Latest revision as of 10:49, 2 February 2017


Where to find the fastqFile Library and the FastQValidator

The fastQ Library is now a part of C++ Library: libStatGen.

The FastQValidator is documented at FastQValidator.

FASTQ Library Component for Reading and Validating FastQFiles

The software reads and validates fastq files in both compressed and uncompressed formats.

The FASTQ component of the library is found in libStatGen/fastq/.

See https://github.com/statgen/libStatGen/commits/master/fastq for a list of the most recent updates to the development version of the FASTQ portion of the library.

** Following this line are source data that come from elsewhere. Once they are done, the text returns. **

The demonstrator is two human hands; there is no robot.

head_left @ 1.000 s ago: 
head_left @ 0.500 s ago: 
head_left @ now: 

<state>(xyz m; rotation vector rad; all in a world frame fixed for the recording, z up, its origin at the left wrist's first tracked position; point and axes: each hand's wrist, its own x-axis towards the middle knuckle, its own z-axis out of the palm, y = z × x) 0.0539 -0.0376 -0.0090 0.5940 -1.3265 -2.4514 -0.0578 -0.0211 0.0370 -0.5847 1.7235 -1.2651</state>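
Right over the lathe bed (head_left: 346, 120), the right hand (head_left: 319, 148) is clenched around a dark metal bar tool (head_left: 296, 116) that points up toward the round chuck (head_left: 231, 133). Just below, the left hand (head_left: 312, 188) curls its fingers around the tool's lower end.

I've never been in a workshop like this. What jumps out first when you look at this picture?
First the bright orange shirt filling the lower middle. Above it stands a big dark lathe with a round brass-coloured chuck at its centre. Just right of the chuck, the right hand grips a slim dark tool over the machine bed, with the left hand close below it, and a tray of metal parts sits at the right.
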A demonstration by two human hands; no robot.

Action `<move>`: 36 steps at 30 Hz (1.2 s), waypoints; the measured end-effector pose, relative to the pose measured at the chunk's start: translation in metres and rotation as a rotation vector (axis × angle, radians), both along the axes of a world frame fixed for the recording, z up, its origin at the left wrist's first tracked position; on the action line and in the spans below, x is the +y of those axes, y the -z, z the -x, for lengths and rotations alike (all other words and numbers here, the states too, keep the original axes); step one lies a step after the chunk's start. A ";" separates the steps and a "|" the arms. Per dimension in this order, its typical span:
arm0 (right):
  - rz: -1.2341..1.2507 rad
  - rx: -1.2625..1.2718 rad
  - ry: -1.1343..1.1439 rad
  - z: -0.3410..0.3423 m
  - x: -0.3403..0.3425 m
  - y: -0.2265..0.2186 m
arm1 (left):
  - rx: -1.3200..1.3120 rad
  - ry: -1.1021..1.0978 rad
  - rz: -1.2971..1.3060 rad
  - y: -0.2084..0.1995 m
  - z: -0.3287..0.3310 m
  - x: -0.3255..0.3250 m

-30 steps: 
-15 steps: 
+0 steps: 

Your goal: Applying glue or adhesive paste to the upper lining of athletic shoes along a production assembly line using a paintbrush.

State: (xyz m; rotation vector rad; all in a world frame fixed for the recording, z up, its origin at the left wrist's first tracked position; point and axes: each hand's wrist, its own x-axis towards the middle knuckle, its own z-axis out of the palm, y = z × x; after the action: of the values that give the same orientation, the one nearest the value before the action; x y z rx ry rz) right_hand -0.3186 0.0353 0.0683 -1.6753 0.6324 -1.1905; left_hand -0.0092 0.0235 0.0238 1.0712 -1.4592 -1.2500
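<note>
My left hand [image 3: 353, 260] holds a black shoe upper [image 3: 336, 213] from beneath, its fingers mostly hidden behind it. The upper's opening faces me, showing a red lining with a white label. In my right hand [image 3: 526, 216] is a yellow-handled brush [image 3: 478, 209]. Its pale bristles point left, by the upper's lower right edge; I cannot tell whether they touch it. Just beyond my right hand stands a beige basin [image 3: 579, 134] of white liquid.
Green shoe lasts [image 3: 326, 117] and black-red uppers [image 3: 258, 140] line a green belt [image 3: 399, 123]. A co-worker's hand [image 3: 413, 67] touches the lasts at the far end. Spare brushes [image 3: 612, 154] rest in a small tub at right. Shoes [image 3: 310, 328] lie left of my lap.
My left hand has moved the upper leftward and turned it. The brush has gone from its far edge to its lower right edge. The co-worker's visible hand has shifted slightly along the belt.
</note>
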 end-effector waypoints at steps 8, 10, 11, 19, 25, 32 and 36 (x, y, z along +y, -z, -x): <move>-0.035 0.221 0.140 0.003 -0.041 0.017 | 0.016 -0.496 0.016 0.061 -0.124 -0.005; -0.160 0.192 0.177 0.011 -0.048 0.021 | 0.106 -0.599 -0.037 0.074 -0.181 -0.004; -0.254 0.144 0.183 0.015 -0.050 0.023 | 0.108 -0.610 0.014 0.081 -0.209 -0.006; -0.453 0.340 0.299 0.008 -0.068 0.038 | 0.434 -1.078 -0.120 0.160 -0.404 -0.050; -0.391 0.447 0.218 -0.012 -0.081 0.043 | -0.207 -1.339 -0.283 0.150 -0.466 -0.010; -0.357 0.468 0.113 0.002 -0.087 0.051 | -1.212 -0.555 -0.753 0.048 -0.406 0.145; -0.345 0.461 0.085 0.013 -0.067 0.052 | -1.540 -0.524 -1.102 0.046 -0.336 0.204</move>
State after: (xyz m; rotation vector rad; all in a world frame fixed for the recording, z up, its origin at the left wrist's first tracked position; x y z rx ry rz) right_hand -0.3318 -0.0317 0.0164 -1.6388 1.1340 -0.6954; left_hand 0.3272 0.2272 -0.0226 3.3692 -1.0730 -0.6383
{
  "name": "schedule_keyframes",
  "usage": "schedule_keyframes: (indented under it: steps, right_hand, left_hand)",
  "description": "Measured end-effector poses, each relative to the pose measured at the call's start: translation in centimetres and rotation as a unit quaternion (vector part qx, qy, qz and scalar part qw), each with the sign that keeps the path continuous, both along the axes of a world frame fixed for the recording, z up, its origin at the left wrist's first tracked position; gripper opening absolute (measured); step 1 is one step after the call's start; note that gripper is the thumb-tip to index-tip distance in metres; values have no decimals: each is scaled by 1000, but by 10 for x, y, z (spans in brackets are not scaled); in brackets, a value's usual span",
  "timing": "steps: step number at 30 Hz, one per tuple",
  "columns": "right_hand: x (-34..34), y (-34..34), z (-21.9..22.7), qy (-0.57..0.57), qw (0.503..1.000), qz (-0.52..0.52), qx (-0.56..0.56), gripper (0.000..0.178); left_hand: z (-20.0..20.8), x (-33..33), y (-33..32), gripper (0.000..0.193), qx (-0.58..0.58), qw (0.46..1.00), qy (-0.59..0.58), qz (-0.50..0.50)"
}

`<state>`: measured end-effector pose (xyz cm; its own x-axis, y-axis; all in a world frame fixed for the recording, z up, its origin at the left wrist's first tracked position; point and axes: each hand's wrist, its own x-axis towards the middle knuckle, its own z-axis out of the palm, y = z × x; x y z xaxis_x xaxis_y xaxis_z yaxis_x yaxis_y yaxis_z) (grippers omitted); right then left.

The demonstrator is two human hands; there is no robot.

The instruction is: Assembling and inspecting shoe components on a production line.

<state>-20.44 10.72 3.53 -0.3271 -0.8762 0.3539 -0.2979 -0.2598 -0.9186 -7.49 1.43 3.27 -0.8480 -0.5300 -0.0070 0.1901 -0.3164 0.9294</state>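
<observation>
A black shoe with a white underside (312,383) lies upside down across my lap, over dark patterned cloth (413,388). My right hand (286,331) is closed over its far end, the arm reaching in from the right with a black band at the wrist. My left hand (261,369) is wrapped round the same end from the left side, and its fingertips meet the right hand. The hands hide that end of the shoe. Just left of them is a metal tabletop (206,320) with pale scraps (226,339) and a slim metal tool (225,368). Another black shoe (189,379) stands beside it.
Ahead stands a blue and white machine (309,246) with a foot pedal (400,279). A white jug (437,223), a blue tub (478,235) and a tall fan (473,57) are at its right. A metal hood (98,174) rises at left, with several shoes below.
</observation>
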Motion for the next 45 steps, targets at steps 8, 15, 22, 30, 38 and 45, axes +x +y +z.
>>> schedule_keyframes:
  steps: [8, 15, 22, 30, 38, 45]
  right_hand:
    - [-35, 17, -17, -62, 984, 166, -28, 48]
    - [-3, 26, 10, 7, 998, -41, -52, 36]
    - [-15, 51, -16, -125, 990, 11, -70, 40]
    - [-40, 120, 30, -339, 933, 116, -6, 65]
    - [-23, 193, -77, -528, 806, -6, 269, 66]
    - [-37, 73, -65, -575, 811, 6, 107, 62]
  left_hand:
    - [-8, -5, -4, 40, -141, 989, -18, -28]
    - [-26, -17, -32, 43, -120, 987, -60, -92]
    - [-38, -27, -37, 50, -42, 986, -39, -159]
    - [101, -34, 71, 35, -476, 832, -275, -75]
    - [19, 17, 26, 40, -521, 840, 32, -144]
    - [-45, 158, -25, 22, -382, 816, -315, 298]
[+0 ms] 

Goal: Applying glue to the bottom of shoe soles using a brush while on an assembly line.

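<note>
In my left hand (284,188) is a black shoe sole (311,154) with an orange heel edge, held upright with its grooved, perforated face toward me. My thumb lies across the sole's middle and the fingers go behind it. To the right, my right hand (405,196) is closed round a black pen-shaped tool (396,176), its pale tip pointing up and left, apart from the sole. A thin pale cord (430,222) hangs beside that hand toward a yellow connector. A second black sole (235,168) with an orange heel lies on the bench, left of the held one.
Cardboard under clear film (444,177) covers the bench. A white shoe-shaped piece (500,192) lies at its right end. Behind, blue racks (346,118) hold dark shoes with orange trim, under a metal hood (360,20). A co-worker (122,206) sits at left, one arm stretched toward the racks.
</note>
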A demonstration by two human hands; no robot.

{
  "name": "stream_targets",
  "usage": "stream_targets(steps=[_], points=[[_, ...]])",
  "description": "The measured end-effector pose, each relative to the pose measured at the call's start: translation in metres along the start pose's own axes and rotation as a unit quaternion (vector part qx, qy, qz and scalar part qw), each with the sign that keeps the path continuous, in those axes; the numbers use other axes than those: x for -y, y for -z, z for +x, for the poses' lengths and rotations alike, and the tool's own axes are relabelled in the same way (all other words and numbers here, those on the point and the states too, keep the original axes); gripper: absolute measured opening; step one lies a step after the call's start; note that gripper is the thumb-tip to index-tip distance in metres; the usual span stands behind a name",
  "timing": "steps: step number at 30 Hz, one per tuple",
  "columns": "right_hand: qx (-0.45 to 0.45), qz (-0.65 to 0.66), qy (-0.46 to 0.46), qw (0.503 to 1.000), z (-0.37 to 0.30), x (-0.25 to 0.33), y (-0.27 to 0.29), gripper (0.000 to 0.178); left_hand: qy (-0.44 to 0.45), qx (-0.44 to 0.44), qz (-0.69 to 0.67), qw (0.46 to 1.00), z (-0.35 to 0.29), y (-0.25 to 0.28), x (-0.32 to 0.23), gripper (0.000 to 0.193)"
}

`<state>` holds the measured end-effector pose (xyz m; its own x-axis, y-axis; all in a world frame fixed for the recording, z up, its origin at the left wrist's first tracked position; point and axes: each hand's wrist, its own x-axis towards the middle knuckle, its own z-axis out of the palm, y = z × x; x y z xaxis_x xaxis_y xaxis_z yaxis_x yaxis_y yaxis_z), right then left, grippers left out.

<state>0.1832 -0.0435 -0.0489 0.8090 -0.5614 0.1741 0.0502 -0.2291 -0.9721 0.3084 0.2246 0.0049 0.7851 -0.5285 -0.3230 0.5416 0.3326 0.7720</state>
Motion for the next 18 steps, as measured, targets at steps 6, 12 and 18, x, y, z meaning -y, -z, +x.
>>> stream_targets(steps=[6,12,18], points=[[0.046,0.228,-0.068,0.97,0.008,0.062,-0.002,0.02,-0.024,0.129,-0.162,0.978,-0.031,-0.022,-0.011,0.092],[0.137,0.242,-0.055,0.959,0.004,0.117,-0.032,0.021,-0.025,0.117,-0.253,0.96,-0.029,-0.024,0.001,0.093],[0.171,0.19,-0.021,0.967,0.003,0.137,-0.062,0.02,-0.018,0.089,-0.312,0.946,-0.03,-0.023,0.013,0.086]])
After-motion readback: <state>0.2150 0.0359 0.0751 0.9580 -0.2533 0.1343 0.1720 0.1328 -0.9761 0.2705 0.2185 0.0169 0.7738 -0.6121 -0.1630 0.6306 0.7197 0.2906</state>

For the old change log, see: C++ Library: FASTQ Change Log

Classes in the FASTQ Portion of Library

Class Name Description
FastQFile Class used for reading/validating a fastq file.
BaseCount Wrapper around an array that has one index per base and an extra index for a total count of all bases. This class is used to keep a count of the number of times each index has occurred. It can print a percentage of the occurrence of each base against the total number of bases.
BaseComposition Class that tracks the composition of base by read location.
FastQStatus Status for FastQ operations.

FASTQ Output

When a sequence is read, error messages for the first maxReportedErrors are output for failed Validation Criteria. For Example:

ERROR on Line 25: The sequence identifier line was too short.
ERROR on Line 29: First line of a sequence does not begin wtih @
ERROR on Line 33: No Sequence Identifier specified before the comment.

FastQValidator

The FastQValidator was built using the FastQFile class. More details on that program are at the supplied link.